Der BFH vollzieht damit eine Kehrtwende. Ein anderer Senat hatte die Zinssätze noch vor wenigen Monaten verteidigt, allerdings für das Jahr 2013. Der am Montag veröffentlichte Beschluss des BFH bezieht sich nur auf die Zeit seit 2015. Mellinghoffs Senat widersprach: Sinn und Zweck der Verzinsung von Steuerforderungen sei es schließlich, den finanziellen Vorteil zum Teil abzuschöpfen, der dadurch entstehe, dass der Steuerzahler das Geld erst später zahlen und bis dahin noch anlegen könne. Das sei aber zuletzt kaum noch möglich gewesen. So wirke die realitätsferne Höhe des Zinses "wie ein rechtsgrundloser Zuschlag auf die Steuerfestsetzung". Der Leitzins der Europäischen Zentralbank (EZB) liegt seit 2011 unter einem Prozent, aktuell bei 0,0 Prozent.

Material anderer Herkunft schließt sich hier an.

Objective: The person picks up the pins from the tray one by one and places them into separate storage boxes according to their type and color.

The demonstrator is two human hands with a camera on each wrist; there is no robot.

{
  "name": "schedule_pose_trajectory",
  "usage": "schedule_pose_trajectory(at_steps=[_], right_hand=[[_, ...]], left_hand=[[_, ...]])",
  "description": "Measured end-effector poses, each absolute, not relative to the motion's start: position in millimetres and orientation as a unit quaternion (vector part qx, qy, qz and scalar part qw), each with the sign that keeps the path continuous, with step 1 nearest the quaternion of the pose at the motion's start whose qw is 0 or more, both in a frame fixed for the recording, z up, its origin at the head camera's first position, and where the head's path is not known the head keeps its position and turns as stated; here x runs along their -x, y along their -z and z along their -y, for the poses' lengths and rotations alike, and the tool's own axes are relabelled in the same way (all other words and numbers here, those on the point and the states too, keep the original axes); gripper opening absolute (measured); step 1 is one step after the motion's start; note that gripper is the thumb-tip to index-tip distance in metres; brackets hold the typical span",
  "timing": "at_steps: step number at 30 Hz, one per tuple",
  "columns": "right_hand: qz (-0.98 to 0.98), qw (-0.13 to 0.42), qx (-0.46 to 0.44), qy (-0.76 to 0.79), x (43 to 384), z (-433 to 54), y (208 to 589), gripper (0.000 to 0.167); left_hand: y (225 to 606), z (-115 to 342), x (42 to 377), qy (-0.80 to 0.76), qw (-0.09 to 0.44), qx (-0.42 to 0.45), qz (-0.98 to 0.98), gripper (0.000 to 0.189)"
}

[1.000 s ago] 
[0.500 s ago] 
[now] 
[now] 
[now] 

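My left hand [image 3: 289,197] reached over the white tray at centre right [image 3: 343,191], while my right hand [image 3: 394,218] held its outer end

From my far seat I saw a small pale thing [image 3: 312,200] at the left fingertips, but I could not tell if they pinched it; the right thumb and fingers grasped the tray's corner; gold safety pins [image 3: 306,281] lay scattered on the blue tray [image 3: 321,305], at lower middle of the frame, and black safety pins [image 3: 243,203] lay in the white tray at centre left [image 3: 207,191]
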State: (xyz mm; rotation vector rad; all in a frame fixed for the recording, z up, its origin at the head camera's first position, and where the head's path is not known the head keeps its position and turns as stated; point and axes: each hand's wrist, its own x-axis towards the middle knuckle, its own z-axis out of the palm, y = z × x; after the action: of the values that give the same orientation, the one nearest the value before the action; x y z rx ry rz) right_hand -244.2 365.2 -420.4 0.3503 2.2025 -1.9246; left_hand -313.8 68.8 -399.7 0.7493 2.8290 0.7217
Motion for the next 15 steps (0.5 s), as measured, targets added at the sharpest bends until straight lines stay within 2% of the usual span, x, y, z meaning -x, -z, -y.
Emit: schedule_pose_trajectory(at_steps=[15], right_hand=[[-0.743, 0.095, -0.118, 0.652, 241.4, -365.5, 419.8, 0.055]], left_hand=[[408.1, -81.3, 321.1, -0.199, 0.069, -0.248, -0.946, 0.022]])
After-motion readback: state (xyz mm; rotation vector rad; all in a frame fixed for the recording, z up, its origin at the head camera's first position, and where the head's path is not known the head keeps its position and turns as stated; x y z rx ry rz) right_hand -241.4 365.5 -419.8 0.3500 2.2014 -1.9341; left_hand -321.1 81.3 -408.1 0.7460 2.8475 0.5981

Der BFH rügte, der Gesetzgeber habe das Problem zwar erkannt und einige vergleichbare Zinssätze an anderer Stelle geändert, bei den Nachzahlungszinsen bisher aber nichts getan. Das Bundesfinanzministerium erklärte, der Zinssatz liege im verfassungsrechtlich zulässigen Rahmen. CDU-Minister Schäfer sagte dagegen in Wiesbaden, angesichts des seit Jahren herrschenden Zinstiefs könne man keinem Bürger mehr die vom Finanzamt verlangten Zinsen erklären." Bund und Länder hätten auf seinen Vorstoß von vor zwei Jahren nicht reagiert.
Der Bund der Steuerzahler (BdSt) forderte eine Halbierung auf drei Prozent pro Jahr, also 0,25 Prozent im Monat: "Sechs Prozent Zinsen gibt es nur beim Finanzamt", sagte BdSt-Präsident Reiner Holznagel. Unternehmen zahlten nach einer Betriebsprüfung oftmals mehr Zinsen als Steuern nach - "das kann nicht angehen". Laut BFH haben die Finanzämter allein bei Betriebsprüfungen in den vergangenen Jahren mehr als zwei Milliarden Euro Zinsen kassiert. "Es wird Zeit, dass sich hier etwas bewegt", sagte der Vorsitzende des Wirtschaftsprüfer-Verbandes IDW, Klaus-Peter Naumann, der Nachrichtenagentur Reuters.
WARTEN AUF KARLSRUHE
Die Finanzbehörden verlangen den Nachforderungszins vom 16. Monat nach dem Ende des Zeitraums, für den die Steuererklärung abgegeben wird. Von dem Zins profitieren auch Steuerzahler, wenn sie Anspruch auf eine Steuerrückzahlung haben und ihr Geld dann verzinst vom Finanzamt erhalten. Unter dem Strich gewinnt aber der Fiskus. Geklärt werden muss die Höhe der Zinssätze letztlich vom Bundesverfassungsgericht. In Karlsruhe liegen laut IDW bereits zwei Verfassungsbeschwerden vor, die sich auf die Jahre bis 2012 und 2014 beziehen. Bis zur endgültigen Klärung dürften alle betroffenen Steuerbescheide als vorläufig gelten. Wer noch keinen Widerspruch gegen seinen Steuerbescheid eingelegt hat, geht allerdings wohl leer aus.
Der aktuelle Beschluss des BFH bezog sich auf einen Fall, der beim Finanzgericht Köln liegt. Dort hatte das Finanzamt nach einer Betriebsprüfung eine Nachzahlung von zwei Millionen Euro verlangt, auf die 240.000 Euro Zinsen für zweieinhalb Jahre fällig wurden. Nach dem Beschluss im Eilverfahren muss der Steuerpflichtige zunächst nicht zahlen. Das Hauptsacheverfahren steht aber noch aus.